Goal of the exercise
Please filter the entries and return only the lines that include "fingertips".
[Entries supplied Boundary: Start]
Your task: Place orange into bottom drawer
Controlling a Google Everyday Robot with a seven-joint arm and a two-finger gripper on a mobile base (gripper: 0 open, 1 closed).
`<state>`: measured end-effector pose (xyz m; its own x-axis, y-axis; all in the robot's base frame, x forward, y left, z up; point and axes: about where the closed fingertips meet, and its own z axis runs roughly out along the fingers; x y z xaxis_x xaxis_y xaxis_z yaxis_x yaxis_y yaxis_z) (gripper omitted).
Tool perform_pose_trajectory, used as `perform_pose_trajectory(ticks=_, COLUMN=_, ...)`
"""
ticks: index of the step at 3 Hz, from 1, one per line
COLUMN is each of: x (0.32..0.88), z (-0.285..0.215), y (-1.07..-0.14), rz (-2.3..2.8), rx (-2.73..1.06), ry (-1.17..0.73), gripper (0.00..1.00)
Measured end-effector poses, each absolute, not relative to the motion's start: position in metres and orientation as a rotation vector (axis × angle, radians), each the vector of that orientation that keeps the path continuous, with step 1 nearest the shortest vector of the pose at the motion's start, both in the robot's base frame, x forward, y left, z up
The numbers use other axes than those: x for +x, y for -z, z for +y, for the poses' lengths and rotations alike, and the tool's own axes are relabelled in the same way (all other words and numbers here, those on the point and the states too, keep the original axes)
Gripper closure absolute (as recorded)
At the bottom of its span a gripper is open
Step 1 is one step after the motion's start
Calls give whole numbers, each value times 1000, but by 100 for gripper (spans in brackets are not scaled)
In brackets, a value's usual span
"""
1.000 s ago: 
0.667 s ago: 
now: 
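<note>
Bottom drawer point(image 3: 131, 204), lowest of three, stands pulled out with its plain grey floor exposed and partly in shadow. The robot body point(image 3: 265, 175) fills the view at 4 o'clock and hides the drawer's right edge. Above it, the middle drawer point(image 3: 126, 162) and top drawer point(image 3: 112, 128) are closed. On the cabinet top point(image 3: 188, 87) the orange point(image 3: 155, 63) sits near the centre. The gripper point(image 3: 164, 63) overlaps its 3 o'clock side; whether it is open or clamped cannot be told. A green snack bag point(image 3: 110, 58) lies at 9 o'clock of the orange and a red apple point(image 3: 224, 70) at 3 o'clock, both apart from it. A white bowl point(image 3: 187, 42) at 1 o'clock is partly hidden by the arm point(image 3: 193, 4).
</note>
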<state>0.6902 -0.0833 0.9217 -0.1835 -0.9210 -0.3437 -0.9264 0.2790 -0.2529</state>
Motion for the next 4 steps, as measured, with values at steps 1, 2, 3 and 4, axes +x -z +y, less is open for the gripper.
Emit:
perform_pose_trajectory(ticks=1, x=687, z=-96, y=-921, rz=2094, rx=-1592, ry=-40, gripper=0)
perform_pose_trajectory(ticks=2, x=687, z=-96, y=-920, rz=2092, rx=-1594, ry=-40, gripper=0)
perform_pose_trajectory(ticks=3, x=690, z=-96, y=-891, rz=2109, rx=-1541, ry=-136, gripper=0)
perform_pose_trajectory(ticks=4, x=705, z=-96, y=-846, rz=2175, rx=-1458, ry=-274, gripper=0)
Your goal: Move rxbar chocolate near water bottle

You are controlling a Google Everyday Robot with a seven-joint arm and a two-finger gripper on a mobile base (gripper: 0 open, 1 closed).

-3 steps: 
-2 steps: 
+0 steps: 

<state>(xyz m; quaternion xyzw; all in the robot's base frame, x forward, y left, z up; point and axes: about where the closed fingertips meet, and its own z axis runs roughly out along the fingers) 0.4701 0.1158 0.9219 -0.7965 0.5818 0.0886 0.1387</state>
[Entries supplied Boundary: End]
Exercise solution
`<state>`: measured end-effector pose (xyz m; its own x-axis, y-axis; all in the robot's base frame, x forward, y left, z up; point and axes: about where the closed fingertips meet, and its own z axis runs roughly out along the fingers; x y z xaxis_x xaxis_y xaxis_z yaxis_x yaxis_y yaxis_z) (gripper omitted).
<state>(xyz m; quaternion xyzw; all in the robot's base frame, x forward, y left, z up; point and axes: about where the closed fingertips meet, and its own z axis runs roughly out along the fingers) 0.4701 0.1158 0.9219 -0.7965 0.5818 0.0886 0.1387</state>

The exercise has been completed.